Uit cijfers over de heffing van de hondenbelasting komt een gemêleerd beeld naar voren.
Zo werd in 2020 in 193 gemeenten (52% van alle gemeenten) honden-belasting geheven.
De totale opbrengst van de hondenbelasting bedroeg in 2020 € 51 miljoen. Hierbij bedragen
de inkomsten uit de hondenbelasting gemiddeld 0,19% van de totale inkomsten van een
gemeente (die de hondenbelasting heft). De bandbreedte voor de heffende gemeenten
ligt tussen 0,05% en 0,38% van de totale inkomsten.
De trend is dat de laatste jaren steeds meer gemeenten de hondenbelasting afschaffen.
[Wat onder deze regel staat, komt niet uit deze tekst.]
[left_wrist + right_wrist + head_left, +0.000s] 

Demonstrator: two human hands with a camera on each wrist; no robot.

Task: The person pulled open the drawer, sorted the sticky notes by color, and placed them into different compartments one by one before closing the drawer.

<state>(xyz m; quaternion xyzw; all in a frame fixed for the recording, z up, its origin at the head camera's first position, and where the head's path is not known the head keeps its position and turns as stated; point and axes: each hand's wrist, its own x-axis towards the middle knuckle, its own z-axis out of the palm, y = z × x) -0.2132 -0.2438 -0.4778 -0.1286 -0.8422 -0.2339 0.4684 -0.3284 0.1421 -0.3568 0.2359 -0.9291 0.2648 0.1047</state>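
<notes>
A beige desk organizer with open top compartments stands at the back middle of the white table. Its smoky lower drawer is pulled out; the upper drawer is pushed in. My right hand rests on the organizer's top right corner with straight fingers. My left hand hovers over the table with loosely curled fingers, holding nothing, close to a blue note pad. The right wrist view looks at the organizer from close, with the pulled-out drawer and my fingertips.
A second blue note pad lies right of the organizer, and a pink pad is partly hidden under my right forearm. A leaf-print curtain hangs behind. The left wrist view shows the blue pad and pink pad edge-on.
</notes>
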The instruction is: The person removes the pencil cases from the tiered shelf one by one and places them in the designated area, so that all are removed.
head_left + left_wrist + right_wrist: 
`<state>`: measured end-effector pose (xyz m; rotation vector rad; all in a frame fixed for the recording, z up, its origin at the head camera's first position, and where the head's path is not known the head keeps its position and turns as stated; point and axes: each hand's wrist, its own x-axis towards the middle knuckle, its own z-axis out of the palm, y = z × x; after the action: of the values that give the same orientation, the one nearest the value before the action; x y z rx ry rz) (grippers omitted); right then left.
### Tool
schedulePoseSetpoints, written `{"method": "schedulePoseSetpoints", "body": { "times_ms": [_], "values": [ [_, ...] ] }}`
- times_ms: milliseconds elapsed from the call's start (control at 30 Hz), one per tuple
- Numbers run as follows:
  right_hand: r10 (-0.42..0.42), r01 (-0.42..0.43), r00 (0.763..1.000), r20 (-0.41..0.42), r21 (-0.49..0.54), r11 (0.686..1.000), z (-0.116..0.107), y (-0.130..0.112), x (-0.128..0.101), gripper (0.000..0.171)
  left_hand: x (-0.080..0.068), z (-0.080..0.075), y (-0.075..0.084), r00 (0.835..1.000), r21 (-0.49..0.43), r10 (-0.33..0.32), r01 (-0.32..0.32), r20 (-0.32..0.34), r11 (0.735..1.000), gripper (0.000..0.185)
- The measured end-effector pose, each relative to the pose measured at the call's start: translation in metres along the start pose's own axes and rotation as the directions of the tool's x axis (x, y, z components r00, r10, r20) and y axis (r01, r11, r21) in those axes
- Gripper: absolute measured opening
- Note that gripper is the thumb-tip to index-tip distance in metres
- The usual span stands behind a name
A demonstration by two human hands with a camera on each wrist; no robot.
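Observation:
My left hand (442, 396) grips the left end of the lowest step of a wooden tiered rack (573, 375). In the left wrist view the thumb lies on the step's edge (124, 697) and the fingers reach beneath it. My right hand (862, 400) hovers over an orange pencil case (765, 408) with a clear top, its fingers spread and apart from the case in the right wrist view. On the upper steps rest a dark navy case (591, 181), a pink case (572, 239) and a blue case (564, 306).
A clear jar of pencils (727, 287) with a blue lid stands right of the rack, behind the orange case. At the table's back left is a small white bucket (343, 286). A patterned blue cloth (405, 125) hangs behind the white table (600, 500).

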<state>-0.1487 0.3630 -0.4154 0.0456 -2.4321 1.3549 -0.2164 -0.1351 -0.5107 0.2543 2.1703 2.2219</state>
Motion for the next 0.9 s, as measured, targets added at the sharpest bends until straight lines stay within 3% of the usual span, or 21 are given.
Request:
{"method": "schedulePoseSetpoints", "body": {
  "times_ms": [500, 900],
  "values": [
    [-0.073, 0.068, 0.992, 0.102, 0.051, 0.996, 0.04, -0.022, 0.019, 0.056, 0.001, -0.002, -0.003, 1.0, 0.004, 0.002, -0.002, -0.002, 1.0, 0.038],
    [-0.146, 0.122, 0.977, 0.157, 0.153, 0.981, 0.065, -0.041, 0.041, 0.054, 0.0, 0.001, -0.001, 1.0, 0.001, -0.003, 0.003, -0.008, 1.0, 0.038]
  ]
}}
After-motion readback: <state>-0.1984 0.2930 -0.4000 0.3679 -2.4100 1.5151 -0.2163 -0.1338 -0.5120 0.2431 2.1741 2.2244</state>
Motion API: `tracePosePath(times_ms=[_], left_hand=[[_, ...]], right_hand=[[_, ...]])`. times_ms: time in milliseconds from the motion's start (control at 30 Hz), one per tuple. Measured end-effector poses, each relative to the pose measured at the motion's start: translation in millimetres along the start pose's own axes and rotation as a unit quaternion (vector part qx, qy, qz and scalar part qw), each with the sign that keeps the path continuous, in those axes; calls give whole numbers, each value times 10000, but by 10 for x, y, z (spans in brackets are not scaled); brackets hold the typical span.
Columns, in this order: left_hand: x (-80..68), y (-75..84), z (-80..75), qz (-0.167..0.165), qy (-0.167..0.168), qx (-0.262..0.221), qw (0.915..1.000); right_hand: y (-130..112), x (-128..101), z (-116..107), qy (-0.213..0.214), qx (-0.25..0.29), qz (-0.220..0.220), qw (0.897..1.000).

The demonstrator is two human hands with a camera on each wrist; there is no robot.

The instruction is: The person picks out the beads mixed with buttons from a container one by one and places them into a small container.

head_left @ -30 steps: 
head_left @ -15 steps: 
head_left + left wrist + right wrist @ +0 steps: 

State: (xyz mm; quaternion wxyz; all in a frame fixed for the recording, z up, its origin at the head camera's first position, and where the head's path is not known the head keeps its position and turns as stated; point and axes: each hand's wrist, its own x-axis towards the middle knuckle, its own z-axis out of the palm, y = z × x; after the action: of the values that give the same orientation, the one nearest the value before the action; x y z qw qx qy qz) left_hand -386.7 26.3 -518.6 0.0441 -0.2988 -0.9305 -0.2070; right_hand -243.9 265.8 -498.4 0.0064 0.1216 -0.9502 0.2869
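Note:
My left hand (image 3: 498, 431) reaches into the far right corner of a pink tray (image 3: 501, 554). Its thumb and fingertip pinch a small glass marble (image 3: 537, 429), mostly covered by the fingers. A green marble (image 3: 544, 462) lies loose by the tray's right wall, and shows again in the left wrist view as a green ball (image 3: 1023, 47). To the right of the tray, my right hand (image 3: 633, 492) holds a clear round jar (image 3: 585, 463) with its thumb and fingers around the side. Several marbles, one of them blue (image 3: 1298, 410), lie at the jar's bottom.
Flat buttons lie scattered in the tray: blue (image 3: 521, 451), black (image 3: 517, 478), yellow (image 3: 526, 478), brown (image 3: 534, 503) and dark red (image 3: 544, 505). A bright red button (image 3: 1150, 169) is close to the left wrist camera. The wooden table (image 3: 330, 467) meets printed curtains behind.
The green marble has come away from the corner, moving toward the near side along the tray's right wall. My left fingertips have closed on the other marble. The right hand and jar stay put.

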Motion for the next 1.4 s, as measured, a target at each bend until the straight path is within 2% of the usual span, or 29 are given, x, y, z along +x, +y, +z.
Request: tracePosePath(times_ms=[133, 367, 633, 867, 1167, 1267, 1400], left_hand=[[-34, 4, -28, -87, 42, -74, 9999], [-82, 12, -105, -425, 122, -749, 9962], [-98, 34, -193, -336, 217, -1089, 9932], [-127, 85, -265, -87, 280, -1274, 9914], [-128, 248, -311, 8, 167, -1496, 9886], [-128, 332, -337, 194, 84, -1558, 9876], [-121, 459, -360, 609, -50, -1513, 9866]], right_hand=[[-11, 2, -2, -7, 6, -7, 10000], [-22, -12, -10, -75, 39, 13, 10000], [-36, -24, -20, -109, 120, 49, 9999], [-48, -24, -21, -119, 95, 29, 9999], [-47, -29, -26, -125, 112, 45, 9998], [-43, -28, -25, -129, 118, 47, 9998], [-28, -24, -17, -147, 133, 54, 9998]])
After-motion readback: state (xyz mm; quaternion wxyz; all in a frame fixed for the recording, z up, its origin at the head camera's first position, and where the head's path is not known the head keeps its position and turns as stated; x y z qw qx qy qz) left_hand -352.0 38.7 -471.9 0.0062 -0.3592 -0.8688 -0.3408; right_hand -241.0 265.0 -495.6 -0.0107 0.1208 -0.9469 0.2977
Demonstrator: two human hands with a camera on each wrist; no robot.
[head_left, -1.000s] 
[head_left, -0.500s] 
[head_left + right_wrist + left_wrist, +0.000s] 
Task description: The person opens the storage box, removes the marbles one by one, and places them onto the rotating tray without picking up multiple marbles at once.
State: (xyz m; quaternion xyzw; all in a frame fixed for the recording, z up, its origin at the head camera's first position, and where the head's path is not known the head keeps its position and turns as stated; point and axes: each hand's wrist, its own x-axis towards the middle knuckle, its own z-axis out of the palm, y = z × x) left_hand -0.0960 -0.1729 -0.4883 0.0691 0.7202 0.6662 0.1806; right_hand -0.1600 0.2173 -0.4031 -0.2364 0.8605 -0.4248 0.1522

Verscheidene gemeenten geven aan de hondenbelasting af te schaffen, omdat deze niet
meer van deze tijd is, de handhaving te complex is, danwel de kosten niet opwegen
tegen de inkomsten en/ of dat zij de lasten voor hun inwoners (in het bezit van een
hond) willen verlichten. Gemeenten die de hondenbelasting nog wel heffen geven aan
dat de inkomsten nodig zijn om hondenbeleid te financieren, dat de afschaffing van
de hondenbelasting zou leiden tot een lastenverzwaring voor andere inwoners (bijvoorbeeld
door verhoging van de onroerendezaakbelasting) of dat gelet op de financiële positie
van de gemeente deze inkomstenderving niet opgevangen kan worden.
In de gesprekken met de VNG en een negental gemeenten zijn deze beelden bevestigd.
Deze gemeenten geven aan dat de kritische financiële situatie, naast de hierboven
genoemde meer principiële argumenten, reden is om de hondenbelasting niet af te schaffen.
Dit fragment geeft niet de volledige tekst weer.